For a typical run this prints the input placeholder ops, a `MatMul`, a `Relu`, an `Identity` that exposes the function's return value, and a small number of bookkeeping nodes inserted by the runtime. The `op.name`, `op.type`, `op.inputs`, `op.outputs`, `op.control_inputs`, and `op.device` properties together describe everything the runtime needs to execute that node.

## GraphDef and SavedModel

A `tf.Graph` is the in-memory representation of a TensorFlow graph. To serialize one, TensorFlow uses `GraphDef`, a protocol buffer message defined in `tensorflow/core/framework/graph.proto`. A `GraphDef` is essentially a list of `NodeDef` messages plus a `versions` field that records which set of op semantics the graph was built against.[^tool-dev]

The usual way to obtain a `GraphDef` from Python is `graph.as_graph_def()`. The result can be written to disk in either binary protobuf format (typically with the suffix `.pb`) or text protobuf format (`.pbtxt`), and reloaded later with `tf.graph_util.import_graph_def`. Because protocol buffers are language-neutral, the same `GraphDef` can be consumed from C++, Java, Go, JavaScript, Swift, and several other languages.

On top of `GraphDef`, TensorFlow defines several richer formats for full models:

| Format | Container | Purpose |
|---|---|---|
| `GraphDef` | `graph.proto` | Bare list of nodes plus op versions. No variable values. |
| `MetaGraphDef` | `meta_graph.proto` | A `GraphDef` plus signatures, collections, and variable metadata. |
| `SavedModel` | Directory with `saved_model.pb` and `variables/` subdirectory | One or more `MetaGraphDef`s plus checkpoint files.
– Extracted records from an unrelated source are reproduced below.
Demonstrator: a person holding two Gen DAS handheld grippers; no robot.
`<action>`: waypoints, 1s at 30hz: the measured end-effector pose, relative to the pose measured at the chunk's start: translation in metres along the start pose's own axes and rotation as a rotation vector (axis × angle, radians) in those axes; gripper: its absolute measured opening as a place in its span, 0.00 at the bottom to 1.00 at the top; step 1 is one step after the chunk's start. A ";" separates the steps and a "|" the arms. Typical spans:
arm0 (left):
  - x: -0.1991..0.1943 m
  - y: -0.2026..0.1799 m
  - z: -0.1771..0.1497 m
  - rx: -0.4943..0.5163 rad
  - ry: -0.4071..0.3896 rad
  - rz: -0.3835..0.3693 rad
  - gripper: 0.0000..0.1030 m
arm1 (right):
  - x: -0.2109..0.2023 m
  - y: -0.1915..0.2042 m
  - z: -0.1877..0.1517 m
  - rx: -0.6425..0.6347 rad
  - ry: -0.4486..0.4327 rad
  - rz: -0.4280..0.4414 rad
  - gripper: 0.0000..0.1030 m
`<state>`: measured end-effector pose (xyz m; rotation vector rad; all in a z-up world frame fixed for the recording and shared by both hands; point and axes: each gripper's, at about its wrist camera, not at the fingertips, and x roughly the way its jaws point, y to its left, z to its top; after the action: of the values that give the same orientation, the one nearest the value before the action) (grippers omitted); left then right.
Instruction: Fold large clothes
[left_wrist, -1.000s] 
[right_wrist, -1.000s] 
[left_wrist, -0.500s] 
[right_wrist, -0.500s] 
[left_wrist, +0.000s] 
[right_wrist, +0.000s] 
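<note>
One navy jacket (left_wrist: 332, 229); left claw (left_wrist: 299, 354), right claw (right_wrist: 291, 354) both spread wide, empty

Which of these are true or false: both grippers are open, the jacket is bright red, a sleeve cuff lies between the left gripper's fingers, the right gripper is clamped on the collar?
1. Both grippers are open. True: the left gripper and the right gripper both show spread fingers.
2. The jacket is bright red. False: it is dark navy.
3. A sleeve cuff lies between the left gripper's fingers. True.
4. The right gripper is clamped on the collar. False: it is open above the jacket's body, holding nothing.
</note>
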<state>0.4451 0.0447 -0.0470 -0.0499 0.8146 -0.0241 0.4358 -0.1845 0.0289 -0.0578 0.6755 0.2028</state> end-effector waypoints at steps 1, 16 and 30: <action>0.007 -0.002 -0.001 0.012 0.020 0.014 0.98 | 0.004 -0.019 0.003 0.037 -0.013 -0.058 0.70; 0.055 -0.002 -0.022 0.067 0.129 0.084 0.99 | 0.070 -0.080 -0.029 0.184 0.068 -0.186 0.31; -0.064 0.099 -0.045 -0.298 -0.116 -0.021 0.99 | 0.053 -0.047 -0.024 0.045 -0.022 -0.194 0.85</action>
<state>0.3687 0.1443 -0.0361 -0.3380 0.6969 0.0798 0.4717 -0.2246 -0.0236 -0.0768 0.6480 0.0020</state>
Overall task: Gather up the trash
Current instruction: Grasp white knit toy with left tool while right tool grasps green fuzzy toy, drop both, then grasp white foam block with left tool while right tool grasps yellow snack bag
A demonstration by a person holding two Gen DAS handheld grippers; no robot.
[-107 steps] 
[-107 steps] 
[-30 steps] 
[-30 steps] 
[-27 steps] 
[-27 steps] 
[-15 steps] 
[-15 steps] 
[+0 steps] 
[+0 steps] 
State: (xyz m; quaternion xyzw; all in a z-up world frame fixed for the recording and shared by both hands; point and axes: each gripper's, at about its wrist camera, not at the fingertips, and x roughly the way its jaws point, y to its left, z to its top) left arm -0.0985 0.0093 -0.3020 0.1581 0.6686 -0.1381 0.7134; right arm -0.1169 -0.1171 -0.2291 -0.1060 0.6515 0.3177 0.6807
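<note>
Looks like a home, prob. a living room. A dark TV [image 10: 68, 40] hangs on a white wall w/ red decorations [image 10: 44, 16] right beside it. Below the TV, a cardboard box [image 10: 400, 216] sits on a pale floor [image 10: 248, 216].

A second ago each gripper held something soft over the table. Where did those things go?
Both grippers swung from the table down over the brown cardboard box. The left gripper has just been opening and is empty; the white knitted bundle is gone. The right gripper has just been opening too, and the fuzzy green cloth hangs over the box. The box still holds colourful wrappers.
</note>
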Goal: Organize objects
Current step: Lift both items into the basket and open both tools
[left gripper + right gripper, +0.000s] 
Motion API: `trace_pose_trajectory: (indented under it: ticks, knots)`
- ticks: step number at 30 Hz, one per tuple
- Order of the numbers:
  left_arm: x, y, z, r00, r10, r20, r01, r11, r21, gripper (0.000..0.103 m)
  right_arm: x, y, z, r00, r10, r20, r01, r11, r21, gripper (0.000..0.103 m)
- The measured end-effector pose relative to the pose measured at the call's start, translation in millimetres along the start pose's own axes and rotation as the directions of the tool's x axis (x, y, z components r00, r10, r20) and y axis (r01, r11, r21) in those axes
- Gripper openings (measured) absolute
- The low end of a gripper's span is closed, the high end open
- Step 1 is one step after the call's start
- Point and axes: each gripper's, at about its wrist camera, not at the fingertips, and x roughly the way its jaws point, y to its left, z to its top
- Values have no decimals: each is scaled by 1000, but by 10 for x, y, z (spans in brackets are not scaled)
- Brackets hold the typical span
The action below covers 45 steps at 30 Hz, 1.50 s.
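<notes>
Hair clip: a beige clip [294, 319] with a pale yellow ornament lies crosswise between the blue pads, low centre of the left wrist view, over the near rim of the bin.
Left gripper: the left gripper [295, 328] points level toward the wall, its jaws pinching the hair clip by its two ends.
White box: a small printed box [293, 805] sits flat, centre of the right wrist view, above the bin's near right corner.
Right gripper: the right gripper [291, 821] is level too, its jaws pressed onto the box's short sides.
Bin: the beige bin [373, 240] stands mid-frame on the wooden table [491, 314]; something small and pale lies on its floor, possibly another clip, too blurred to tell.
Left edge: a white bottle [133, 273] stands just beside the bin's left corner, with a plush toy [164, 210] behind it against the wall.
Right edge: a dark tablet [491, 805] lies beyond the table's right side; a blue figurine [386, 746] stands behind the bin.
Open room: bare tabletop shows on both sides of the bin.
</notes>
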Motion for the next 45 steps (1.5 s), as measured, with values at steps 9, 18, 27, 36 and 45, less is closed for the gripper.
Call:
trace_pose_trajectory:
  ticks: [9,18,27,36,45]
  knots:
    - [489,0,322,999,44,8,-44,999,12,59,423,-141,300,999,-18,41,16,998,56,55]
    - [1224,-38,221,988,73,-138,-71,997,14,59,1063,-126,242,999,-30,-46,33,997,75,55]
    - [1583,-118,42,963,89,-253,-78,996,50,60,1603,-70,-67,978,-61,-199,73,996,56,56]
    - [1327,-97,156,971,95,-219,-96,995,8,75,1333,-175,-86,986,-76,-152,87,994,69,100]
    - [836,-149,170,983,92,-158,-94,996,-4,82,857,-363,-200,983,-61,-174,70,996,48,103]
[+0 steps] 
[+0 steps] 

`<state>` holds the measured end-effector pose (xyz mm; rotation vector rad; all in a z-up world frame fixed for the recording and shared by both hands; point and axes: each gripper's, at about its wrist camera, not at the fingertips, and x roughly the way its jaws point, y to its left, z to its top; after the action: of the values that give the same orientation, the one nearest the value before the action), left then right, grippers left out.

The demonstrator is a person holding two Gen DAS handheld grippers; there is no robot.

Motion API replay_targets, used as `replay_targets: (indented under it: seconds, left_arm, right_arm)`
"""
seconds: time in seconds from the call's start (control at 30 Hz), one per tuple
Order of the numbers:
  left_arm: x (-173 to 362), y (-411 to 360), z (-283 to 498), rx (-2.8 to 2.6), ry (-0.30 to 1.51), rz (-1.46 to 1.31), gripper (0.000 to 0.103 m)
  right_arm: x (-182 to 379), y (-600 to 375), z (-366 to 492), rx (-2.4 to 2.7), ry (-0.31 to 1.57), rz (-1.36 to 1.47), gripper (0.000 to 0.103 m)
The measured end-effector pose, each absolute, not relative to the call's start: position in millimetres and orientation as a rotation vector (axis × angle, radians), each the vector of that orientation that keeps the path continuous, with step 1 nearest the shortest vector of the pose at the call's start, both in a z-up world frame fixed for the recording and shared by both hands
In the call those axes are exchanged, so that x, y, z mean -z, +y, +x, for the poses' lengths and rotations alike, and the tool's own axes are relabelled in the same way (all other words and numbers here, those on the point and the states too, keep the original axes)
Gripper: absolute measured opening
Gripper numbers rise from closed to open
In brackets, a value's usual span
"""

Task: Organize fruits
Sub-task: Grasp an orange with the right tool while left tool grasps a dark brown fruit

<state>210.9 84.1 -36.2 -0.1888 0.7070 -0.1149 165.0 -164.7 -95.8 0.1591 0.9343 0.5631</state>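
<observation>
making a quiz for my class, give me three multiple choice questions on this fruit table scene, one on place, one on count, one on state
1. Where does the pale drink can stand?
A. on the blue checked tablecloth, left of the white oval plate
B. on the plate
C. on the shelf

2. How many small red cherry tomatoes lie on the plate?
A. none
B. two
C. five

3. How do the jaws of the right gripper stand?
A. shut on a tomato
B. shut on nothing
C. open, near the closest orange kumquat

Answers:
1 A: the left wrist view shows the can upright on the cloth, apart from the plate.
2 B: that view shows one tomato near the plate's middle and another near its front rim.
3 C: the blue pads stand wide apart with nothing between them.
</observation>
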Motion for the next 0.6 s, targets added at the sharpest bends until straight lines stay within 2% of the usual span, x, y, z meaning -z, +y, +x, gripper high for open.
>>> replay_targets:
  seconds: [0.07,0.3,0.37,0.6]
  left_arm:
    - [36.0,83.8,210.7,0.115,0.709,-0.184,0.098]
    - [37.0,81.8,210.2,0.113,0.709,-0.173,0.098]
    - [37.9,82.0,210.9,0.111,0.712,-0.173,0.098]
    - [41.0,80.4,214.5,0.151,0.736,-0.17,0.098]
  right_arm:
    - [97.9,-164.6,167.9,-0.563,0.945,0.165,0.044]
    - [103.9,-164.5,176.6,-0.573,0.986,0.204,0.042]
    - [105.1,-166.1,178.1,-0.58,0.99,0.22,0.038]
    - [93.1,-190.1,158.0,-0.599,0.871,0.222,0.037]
The recommended format for serving and deployment. |
| Frozen graph | Single `.pb` file | A `GraphDef` where variables have been replaced by `Const` nodes containing the trained values. Used for legacy mobile and TF Lite pipelines. |
| Checkpoint | `.ckpt`, `.index`, `.data-*` | Variable values only, no graph structure. Used during training. |

A `SavedModel` is the canonical way to ship a TensorFlow model for inference. It bundles the graph (or several graphs, one per `tag_set`), the values of every variable in a separate `variables/` directory, and a list of named signatures that map input and output tensor names to friendly keys. Tools such as [TensorFlow Serving](/wiki/tensorflow_serving), [TensorFlow Lite](/wiki/tensorflow_lite), and [TensorFlow.js](/wiki/tensorflow_js) all consume `SavedModel` directly, which is why TF 2.x users almost never have to touch `GraphDef` by hand.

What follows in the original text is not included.